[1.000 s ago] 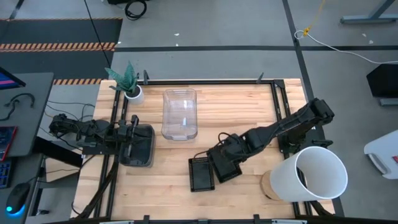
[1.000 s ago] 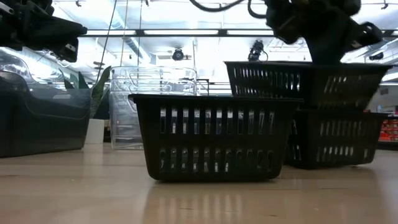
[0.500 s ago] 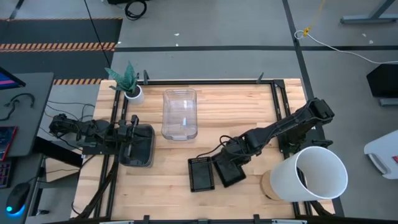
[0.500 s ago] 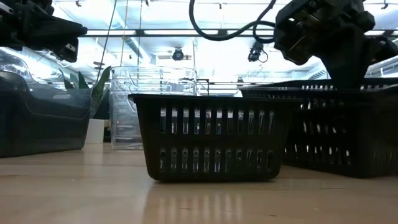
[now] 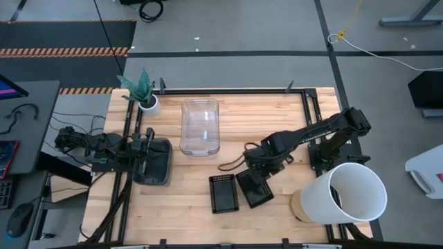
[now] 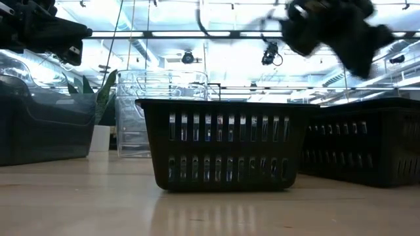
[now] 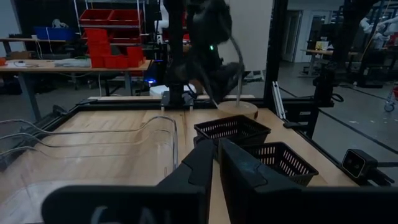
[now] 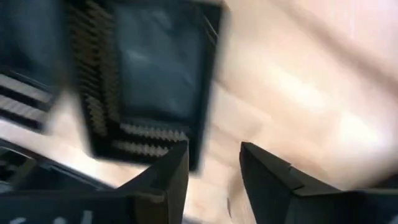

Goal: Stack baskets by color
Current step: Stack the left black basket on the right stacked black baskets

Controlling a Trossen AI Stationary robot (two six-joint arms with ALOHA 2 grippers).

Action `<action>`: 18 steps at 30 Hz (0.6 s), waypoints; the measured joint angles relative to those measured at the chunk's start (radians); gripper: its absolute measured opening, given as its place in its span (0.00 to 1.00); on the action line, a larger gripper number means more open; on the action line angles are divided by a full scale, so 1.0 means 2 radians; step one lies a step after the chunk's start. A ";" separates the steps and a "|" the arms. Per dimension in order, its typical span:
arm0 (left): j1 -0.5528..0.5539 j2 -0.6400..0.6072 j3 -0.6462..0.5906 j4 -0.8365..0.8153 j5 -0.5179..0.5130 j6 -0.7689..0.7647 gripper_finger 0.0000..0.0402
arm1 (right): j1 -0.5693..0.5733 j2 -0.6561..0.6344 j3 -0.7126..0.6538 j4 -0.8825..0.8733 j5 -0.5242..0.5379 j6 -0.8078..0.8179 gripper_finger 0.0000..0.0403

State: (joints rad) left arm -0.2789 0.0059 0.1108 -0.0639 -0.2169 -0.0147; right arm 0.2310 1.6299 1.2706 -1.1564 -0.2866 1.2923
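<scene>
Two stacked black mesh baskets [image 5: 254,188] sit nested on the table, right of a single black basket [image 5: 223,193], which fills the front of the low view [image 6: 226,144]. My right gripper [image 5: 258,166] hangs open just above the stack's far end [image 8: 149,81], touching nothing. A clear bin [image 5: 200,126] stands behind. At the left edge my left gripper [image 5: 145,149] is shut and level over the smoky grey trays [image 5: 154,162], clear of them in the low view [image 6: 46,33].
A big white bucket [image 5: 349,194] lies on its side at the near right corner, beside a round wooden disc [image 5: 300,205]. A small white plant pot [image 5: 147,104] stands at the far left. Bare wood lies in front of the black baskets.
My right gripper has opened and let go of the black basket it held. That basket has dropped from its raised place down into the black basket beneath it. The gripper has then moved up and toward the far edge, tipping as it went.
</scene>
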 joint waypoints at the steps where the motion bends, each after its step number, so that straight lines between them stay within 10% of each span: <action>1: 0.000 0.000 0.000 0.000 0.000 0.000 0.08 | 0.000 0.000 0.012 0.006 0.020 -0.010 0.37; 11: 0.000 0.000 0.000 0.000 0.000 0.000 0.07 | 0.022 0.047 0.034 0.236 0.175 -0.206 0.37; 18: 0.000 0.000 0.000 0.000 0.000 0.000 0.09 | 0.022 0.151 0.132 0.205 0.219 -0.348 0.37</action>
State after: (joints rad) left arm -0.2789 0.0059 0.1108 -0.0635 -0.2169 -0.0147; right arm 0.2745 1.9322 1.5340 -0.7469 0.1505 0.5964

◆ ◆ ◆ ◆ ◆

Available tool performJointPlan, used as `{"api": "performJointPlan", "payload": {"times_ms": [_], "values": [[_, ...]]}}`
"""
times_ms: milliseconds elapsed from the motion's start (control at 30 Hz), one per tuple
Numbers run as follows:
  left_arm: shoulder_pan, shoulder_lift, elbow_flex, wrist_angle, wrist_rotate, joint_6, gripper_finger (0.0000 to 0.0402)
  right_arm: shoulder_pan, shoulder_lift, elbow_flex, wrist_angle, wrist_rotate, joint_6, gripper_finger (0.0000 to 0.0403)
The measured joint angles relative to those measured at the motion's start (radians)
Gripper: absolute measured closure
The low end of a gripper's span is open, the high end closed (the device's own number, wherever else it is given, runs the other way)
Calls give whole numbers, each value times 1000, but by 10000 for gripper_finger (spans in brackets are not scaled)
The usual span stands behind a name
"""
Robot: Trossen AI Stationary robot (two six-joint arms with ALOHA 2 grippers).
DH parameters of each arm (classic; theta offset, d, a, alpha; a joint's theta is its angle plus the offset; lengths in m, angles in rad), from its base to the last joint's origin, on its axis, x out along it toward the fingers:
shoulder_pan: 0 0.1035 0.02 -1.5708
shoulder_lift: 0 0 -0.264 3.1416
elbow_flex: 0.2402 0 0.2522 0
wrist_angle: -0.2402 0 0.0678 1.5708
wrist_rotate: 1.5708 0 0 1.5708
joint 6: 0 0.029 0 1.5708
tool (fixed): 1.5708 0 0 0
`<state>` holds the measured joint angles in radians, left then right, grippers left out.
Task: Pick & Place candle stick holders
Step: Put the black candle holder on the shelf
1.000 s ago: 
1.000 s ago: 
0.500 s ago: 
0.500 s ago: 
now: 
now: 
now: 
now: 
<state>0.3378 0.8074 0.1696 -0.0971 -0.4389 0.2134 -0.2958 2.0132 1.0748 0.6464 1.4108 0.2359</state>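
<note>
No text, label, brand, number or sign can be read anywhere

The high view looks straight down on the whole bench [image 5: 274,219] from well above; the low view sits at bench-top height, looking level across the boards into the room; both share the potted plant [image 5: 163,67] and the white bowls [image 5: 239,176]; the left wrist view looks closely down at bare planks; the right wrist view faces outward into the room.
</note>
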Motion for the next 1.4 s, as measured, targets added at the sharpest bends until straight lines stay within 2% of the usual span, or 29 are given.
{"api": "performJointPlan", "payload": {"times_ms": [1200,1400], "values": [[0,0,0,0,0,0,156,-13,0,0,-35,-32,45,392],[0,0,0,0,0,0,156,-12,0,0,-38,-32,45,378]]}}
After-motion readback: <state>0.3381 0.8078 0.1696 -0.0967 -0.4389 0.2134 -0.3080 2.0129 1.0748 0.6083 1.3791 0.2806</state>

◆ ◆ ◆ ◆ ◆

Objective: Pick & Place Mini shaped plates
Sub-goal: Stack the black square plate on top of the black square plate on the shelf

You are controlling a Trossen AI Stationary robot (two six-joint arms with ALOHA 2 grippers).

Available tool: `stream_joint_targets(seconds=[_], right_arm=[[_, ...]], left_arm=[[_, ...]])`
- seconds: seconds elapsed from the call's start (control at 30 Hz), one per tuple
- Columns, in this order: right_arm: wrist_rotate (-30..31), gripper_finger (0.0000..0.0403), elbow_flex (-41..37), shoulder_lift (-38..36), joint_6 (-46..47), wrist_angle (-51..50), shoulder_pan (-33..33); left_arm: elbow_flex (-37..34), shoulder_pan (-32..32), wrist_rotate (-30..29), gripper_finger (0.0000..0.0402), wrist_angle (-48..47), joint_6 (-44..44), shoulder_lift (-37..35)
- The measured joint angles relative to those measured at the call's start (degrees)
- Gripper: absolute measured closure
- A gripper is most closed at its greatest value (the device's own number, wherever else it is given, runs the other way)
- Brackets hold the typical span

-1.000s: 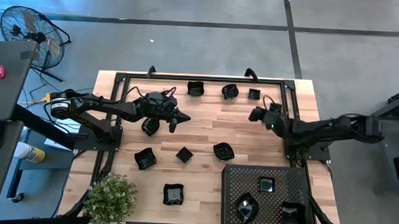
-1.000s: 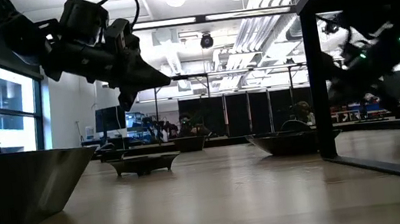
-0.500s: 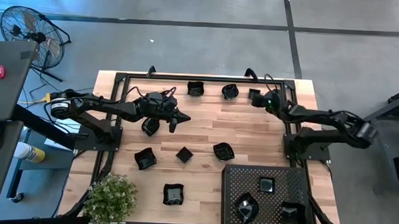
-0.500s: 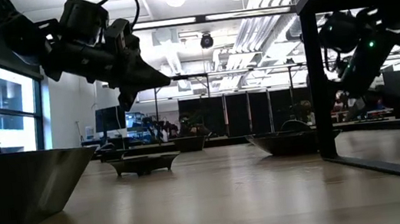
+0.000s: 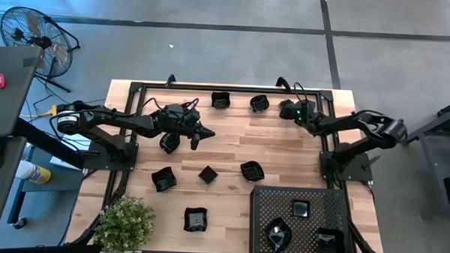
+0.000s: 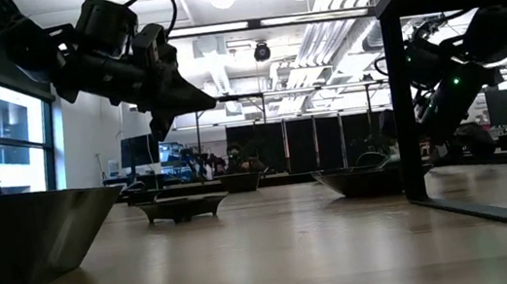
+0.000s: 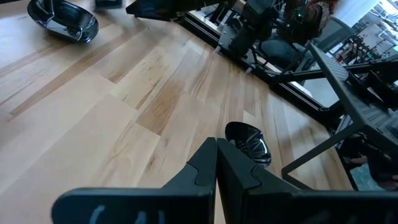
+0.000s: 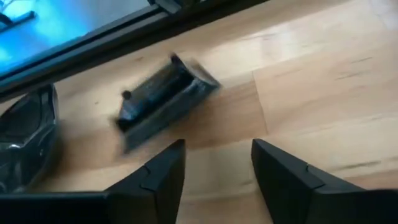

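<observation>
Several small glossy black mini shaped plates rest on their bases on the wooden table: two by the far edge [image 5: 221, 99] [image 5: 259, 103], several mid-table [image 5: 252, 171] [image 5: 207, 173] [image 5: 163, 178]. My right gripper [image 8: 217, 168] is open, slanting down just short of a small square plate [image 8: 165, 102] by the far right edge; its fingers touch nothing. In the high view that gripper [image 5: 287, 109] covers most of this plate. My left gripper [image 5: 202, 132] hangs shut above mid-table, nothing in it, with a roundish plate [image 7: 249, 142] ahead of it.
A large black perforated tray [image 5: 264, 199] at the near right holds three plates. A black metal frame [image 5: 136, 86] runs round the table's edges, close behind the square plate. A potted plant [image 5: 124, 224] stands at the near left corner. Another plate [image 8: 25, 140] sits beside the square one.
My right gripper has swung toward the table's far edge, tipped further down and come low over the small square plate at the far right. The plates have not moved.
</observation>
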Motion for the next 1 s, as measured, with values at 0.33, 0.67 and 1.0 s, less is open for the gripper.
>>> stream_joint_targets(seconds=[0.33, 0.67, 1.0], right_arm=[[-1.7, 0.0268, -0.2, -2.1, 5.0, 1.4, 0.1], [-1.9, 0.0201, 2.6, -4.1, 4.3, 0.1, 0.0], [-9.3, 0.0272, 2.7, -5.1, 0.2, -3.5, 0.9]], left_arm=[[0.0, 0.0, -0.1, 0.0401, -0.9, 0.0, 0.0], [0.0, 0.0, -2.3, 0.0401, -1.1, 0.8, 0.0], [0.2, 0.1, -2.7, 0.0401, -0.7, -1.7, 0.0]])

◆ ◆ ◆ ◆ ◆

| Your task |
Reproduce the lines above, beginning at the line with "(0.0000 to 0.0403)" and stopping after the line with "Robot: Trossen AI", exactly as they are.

| Task answer |
  right_arm: shoulder_pan, shoulder_lift, elbow_flex, wrist_angle, wrist_rotate, joint_6, gripper_finger (0.0000 to 0.0403)
The measured joint angles relative to those measured at the motion's start (radians)
Gripper: absolute measured closure
The low end of a gripper's span is open, the high end closed (the device's own number, wherever else it is given, runs the other way)
Calls give whole numbers, each value times 1000, but by 10000 for gripper_finger (spans in brackets are not scaled)
The usual span stands behind a name
"""
Robot: Trossen AI Stationary robot (two six-joint arms with ALOHA 2 grippers).

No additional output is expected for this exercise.